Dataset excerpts
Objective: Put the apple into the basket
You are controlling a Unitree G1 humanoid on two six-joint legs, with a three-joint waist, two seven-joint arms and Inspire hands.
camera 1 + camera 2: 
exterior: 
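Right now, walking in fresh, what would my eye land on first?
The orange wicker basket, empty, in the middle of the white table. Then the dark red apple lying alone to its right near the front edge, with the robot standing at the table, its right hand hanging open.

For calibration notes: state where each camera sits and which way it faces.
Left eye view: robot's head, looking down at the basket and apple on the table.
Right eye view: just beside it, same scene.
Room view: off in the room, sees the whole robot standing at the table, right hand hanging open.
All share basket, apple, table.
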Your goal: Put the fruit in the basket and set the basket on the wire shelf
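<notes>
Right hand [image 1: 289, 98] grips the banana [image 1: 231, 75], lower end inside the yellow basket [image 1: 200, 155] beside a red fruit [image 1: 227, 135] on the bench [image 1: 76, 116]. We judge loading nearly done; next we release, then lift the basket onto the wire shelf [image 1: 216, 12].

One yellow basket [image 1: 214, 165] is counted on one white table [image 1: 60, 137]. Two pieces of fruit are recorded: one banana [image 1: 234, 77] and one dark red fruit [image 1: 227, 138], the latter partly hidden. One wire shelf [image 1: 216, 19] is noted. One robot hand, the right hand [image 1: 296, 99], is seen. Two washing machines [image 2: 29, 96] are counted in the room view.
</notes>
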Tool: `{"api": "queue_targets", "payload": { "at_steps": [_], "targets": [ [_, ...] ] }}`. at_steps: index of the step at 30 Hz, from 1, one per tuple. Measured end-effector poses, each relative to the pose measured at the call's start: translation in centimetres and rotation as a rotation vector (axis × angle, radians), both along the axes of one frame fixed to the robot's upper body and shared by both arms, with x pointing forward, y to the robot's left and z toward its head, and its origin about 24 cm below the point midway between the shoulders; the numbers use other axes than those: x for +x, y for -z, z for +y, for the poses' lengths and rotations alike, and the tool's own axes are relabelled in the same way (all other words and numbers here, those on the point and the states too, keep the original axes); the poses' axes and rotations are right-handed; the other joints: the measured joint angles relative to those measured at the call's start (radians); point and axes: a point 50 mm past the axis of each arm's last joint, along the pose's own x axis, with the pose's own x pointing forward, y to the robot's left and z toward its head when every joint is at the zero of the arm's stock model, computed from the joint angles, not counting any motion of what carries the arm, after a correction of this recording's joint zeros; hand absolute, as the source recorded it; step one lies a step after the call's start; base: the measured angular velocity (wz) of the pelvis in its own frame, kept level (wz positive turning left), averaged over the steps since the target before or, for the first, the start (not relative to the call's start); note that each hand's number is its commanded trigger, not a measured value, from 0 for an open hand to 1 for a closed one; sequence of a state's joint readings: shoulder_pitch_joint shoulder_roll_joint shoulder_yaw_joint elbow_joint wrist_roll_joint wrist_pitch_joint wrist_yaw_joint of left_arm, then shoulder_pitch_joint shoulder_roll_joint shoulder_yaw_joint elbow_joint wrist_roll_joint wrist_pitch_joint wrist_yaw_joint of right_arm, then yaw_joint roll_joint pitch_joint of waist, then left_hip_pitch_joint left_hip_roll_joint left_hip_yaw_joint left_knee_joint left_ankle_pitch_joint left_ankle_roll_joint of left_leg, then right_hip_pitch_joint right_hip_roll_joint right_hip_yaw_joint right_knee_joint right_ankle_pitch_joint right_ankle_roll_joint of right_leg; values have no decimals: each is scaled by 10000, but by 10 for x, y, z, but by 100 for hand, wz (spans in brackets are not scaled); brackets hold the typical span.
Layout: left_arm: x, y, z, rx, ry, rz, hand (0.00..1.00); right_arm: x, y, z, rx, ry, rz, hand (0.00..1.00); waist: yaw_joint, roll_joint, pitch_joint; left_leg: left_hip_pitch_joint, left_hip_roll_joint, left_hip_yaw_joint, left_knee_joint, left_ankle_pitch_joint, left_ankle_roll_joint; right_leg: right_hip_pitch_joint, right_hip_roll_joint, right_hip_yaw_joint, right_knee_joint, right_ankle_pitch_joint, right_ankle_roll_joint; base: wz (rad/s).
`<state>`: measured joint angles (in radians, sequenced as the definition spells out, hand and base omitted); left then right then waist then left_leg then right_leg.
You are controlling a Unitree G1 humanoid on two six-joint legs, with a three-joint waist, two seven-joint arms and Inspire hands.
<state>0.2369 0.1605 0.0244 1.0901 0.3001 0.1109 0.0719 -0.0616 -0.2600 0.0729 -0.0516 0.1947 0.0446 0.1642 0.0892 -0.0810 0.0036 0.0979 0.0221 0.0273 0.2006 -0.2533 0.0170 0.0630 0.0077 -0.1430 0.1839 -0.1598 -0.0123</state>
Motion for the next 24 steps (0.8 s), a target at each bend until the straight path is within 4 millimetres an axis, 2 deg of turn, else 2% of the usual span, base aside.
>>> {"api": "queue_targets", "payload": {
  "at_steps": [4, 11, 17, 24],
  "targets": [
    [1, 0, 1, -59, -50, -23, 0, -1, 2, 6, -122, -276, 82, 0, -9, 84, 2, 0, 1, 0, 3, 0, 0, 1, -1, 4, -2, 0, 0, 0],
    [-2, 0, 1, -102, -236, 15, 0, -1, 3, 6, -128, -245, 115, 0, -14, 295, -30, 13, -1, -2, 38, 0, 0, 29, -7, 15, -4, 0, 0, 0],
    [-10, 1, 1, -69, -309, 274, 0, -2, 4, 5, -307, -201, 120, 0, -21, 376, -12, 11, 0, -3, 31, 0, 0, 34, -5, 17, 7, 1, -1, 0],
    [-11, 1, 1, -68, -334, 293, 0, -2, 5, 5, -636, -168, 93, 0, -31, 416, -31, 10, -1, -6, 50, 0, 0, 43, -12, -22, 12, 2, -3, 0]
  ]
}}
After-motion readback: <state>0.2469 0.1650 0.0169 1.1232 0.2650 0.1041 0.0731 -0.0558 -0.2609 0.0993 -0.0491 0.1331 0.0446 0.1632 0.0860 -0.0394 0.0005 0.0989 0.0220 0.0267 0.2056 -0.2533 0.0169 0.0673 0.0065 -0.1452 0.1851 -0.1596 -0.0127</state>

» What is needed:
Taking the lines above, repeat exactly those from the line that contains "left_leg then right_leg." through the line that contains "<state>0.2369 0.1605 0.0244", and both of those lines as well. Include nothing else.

» Answer:
`<state>`: measured joint angles (in radians, sequenced as the definition spells out, hand and base omitted); left then right then waist then left_leg then right_leg.
You are controlling a Unitree G1 humanoid on two six-joint legs, with a three-joint waist, two seven-joint arms and Inspire hands.
<state>0.2369 0.1605 0.0244 1.0901 0.3001 0.1109 0.0719 -0.0616 -0.2600 0.0729 -0.0516 0.1947 0.0446 0.1642 0.0892 -0.0810 0.0036 0.0979 0.0221 0.0273 0.2006 -0.2533 0.0170 0.0630 0.0077 -0.1430 0.1839 -0.1598 -0.0123</state>

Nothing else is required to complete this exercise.